Writing a Model

For this tutorial we’ll be implementing our own machine learning algorithm from scratch, which means that we’re not using a machine learning focused library to handle calculations for us, we’ll do it all ourselves.

Our model will preform Simple Linear Regression (SLR). Which means it finds the best fit line for a dataset.

You may know the best fit line as y = m * x + b

We’ll be working the in a new file named myslr.py, open / create it now

Imports

We’re going to need a few modules from the standard library, let’s import them.

  • pathlib will be used to define the directory were saved model state should be stored.

  • statistics will be used to help us calculate the average (mean) of our data.

  • typing is for Python’s static type hinting. It lets use give hints to our editor or IDE so they can help us check our code before we run it.

import pathlib
import statistics
from typing import AsyncIterator, Type

We’ll also need a few things from DFFML.

from dffml import (
    config,
    field,
    entrypoint,
    SimpleModel,
    ModelNotTrained,
    Feature,
    Features,
    SourcesContext,
    Record,
)

Math

The first thing you’ll want to do is add some functions which calculate the best fit line and accuracy. These aren’t important for understanding how DFFML works. So we’re going to skip over their logic in this tutorial. You can write your own versions to find the best fit line for lists of X, and Y data if you want, or you can copy these.

def matrix_subtract(one, two):
    return [
        one_element - two_element for one_element, two_element in zip(one, two)
    ]


def matrix_multiply(one, two):
    return [
        one_element * two_element for one_element, two_element in zip(one, two)
    ]


def squared_error(y, line):
    return sum(map(lambda element: element ** 2, matrix_subtract(y, line)))


def coeff_of_deter(y, regression_line):
    y_mean_line = [statistics.mean(y)] * len(y)
    squared_error_mean = squared_error(y, y_mean_line)
    squared_error_regression = squared_error(y, regression_line)
    # Handle 1.0 accuracy case
    if squared_error_mean == 0:
        return 1.0
    return 1.0 - (squared_error_regression / squared_error_mean)


def best_fit_line(x, y):
    mean_x = statistics.mean(x)
    mean_y = statistics.mean(y)
    m = (mean_x * mean_y - statistics.mean(matrix_multiply(x, y))) / (
        (mean_x ** 2) - statistics.mean(matrix_multiply(x, x))
    )
    b = mean_y - (m * mean_x)
    regression_line = [m * x_element + b for x_element in x]
    accuracy = coeff_of_deter(y, regression_line)
    return m, b, accuracy

Config

DFFML makes it so that we can use our models from the command line, HTTP API, and of course, Python. This all works because we define a config class for each model.

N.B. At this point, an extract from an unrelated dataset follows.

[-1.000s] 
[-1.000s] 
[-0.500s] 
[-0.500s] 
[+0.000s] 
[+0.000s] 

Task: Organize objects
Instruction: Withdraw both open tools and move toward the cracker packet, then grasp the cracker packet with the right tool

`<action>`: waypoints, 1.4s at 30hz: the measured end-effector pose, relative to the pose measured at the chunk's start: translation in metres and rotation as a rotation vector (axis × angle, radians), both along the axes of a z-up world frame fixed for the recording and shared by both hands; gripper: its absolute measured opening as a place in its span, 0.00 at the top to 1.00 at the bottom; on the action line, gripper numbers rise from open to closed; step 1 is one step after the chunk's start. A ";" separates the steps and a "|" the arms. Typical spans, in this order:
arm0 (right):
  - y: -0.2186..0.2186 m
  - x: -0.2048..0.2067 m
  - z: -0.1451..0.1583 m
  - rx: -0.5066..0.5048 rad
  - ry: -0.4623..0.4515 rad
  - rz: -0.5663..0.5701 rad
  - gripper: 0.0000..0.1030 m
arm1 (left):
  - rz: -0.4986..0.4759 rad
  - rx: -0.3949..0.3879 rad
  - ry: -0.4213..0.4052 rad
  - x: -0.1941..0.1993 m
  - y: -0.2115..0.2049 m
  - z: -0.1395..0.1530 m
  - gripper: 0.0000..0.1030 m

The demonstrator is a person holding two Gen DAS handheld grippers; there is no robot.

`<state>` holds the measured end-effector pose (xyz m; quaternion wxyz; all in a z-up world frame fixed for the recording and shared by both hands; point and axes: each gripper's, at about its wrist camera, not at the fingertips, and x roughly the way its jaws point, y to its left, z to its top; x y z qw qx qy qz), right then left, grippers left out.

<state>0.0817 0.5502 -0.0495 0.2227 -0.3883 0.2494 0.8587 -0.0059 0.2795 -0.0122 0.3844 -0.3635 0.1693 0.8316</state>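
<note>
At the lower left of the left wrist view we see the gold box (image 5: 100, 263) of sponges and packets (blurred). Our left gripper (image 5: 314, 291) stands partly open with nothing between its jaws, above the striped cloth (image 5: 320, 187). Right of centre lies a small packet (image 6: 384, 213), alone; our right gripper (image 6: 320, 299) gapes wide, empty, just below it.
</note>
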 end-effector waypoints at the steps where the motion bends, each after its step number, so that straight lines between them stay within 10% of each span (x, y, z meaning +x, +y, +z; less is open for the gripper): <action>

Anything that a user might want to tweak about a models behavior should go in the Config class for the model. The naming convention is TheName + Model + Config.

Hyperparameters for a model should live inside the model’s config. Ideally at the top level and not nested within another structure.

Our model has three configurable properties.

  • features. A list of Feature objects who’s names will be present within each Record. Our model only supports a single feature. It will use the first feature in the features list as the X value for the regression line.

  • predict. The name of the feature we want to predict. Within each Record this will be the data that our model should use as the Y value for the regression line.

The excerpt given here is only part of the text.